We're in Section 7.2 and we're looking at Transformers. Transformers are basic circuit components like resistors and inductors. Transformers are used in nearly every electronic system that operates from AC power so they are widely used. Transformer operation is based on the same principle as inductors. Nearly every computer uses a transformer to step voltage down to lower levels. Just really quickly, if you have a socket plugged into the wall, it goes into a big inductor and it goes through a transformer and it goes through a number of circuits. That's where you end up getting your … eventually you get your 12 volts and your five volts and your 3.5 volts that your computer needs to operate. There's a little bit more circuitry than I've shown here, but ultimately a transformer is the beginning of that process.
Magnetic coupling is the inductance of voltage from one coil to another. Transformers operate on this basic principle. The percentage of flux that passes from one coil through a second coil is called, this is a term 'coefficient of coupling'. The coefficient of coupling can range from zero to 100, (expressed as a percentage). Usually, it's expressed as a decimal between zero and one.
A voltage is connected to coil L1. Here we have a voltage connected to the coil. What we are looking at here is the coefficient of coupling. Now the voltage connecting here wants to induce a voltage in L2. But if you'll notice, L2 is really outside the range of the flux of L1. The voltmeter here is showing zero volts because it simply isn't close enough. The coefficient of coupling here would be a nice zero. In the lower picture notice the L2 coil is closer to L1 and within the magnetic flux. Therefore, voltage is induced into L2 and it's displayed on the voltmeter. Here the L2 is in much closer proximity to L1 and so we see a voltage.
Now, if the coefficient of coupling was 1, it would indicate a 100% transfer of flux from L1 to L2. Technically that's not possible. For our purposes, we're going to say that the coefficient of coupling is 1 because we're not going to get into … in higher level courses we'll look at what is the actual coefficient of coupling. But for our purposes, it will be 1.
The winding that receives the applied AC voltage is called the 'primary'. Here we have the primary winding. That is what receives the VA here is the applied voltage. The windings that a voltage is induced in a transformer is called the 'secondary winding'. The induction action, magnetic action induces a voltage and you see it in the secondary. The polarity of the voltage in the secondary is dependent upon the direction the secondary winding is wrapped. The phase relationships are indicated in a transformer with 'dot notation' and we're going to look at this on the next slide.

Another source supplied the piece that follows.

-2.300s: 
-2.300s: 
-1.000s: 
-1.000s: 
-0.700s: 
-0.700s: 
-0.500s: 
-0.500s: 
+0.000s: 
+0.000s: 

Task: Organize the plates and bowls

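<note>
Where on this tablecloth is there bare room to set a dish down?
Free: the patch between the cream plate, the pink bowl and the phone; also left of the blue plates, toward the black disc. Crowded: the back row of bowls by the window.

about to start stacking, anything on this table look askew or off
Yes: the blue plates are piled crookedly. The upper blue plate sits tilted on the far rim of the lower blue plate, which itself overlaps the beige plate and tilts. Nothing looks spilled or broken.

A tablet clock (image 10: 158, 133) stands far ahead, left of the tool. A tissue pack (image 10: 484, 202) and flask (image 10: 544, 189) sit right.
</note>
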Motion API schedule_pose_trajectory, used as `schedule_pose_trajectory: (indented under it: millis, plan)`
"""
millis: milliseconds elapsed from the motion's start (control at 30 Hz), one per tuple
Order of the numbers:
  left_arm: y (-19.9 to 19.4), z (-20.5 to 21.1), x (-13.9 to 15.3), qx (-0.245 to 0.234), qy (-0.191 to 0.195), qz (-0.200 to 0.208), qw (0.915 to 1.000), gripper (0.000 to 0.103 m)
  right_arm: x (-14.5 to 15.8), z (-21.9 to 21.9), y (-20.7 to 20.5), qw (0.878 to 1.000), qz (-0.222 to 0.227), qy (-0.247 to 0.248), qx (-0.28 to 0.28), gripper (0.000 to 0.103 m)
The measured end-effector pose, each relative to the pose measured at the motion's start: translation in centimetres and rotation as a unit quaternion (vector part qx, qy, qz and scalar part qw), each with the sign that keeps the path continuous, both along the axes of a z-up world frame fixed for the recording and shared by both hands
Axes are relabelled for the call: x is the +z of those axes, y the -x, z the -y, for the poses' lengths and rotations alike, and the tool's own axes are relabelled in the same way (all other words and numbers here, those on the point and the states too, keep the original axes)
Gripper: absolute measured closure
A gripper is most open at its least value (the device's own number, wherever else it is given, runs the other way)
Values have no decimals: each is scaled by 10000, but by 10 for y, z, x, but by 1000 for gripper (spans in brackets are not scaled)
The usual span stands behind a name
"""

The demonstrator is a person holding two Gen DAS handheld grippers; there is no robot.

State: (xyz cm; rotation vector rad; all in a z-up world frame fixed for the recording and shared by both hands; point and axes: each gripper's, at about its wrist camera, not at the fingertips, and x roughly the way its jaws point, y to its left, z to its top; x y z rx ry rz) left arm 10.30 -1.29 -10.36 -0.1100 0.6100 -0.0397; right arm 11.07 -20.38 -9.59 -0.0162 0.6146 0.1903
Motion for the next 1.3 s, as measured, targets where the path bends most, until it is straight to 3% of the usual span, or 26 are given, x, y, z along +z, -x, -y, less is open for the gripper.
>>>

Here we see this, what we call dot notation. What you'll notice here, here we have a transformer and this is the primary, this is the secondary. Notice the two blue dots here are telling us that the phases or the input and the output are in phase and you see the input signal here, see the output and you'll notice that they are in phase. Now, dot notation here is showing us that they are out of phase and so you see here we have AC coming in and here the output is out of phase. This indicates an 1800 phase shift from input to output.
Step down transformers are used on many different types of electronic devices that require voltages lower than 120v AC. A common computer operates on 3.5.5 and 12v DC. A transformer steps down the AC from 120v to much lower levels. These voltages are then converted to DC with a device called a rectifier which we will examine in later chapters. There are step up transformers and there are step-down transformers. This … what we're talking about here would be an example of a step-down. In the step-up transformer notice the VOUT is greater than the applied voltages and in the step down the V is less than the applied voltage.

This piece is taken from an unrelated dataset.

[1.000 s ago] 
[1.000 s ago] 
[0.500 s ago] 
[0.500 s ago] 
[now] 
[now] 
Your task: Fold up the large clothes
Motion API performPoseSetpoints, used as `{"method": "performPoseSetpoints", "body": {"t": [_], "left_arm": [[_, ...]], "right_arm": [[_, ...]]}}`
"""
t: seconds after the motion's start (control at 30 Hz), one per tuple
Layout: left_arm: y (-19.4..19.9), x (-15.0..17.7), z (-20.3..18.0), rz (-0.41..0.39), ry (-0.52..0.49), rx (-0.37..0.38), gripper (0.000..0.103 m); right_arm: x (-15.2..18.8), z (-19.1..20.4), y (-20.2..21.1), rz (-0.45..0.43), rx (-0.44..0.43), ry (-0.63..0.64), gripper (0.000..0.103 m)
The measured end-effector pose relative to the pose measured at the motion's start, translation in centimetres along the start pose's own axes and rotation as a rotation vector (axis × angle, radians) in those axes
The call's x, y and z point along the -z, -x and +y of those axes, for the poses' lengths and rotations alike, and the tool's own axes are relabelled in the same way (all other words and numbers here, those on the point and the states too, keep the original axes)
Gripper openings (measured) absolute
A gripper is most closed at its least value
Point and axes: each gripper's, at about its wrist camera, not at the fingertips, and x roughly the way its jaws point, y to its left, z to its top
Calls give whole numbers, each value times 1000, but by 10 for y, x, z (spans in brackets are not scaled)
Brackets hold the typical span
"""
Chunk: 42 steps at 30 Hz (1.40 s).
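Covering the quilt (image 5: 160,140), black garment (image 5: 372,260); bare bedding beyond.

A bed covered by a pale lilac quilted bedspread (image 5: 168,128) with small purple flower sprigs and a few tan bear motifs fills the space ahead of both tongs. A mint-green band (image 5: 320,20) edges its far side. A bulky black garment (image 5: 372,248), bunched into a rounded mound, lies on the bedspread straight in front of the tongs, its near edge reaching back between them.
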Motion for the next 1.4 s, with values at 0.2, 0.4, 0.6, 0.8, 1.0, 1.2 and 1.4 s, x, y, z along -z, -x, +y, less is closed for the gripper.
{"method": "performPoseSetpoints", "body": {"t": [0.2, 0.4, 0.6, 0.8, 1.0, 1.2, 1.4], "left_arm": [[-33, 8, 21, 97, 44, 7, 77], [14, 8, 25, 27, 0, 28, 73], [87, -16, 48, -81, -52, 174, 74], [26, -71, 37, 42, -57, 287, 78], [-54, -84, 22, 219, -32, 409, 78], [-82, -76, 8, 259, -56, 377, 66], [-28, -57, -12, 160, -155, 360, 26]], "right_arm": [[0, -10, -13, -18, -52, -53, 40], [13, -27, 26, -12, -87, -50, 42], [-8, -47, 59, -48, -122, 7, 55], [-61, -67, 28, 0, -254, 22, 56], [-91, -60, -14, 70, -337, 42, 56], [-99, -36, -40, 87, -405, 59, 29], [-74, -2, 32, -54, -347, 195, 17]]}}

There are several ways to categorize transformers. This is classification by application. The first one is audio. These are used to connect audio amplifiers to speakers. Next type is radio. These are used to adjust radio intermediate frequencies (IF). The third is power. They are used to step up or step down voltage. The fourth is isolation. One example of isolation are transformers used in Ethernet systems. The transformer isolates the desired signal from the unwanted noise.

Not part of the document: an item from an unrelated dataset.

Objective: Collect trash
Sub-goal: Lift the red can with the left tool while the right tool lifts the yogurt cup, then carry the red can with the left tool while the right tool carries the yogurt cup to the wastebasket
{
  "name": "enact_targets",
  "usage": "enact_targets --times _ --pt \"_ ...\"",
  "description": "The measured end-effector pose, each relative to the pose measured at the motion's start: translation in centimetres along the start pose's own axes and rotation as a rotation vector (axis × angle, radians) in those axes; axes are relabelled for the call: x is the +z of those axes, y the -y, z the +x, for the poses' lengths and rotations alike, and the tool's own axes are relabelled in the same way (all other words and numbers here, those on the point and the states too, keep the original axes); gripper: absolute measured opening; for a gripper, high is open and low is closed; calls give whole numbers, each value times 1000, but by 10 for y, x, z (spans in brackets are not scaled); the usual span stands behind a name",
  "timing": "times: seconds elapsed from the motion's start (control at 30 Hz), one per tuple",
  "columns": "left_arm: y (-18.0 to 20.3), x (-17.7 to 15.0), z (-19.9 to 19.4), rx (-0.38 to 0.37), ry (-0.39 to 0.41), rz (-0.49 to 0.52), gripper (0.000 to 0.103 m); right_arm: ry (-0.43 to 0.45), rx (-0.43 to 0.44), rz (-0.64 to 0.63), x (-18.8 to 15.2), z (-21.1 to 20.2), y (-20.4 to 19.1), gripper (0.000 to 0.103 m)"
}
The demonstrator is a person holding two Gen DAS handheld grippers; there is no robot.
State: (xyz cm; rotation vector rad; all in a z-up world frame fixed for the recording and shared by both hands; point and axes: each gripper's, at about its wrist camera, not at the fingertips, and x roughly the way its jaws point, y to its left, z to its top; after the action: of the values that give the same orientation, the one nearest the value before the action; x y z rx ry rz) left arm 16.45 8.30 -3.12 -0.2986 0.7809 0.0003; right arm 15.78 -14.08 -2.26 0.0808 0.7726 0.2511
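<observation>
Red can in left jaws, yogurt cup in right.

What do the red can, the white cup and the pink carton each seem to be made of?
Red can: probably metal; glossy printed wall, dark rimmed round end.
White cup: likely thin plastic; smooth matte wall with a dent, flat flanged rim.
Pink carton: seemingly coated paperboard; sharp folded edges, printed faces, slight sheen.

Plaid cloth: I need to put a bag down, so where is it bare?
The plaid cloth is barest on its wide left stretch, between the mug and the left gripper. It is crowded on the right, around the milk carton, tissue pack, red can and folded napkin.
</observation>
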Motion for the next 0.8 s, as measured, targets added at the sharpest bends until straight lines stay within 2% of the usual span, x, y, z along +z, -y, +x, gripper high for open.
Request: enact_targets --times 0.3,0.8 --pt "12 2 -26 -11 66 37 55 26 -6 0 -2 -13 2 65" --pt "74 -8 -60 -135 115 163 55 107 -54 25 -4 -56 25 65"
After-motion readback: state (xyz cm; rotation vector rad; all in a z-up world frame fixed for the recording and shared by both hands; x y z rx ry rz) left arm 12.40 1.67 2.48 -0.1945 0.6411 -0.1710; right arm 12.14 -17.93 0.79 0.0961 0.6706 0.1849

They can also be classified by the core material. That is, what is the core of the transformer made of? Now some are what we call Air-core. They're wound around a non-magnetic coil form. It can be plastic, cardboard or any other material with very low permeability. Remember permeability has to do with conductivity. Well, here Air-core you want permeability that's extremely low. Flux that does not cut both primary and secondary is called leakage flux. With Air-core you'll have quite a bit of what we refer to as leakage flux.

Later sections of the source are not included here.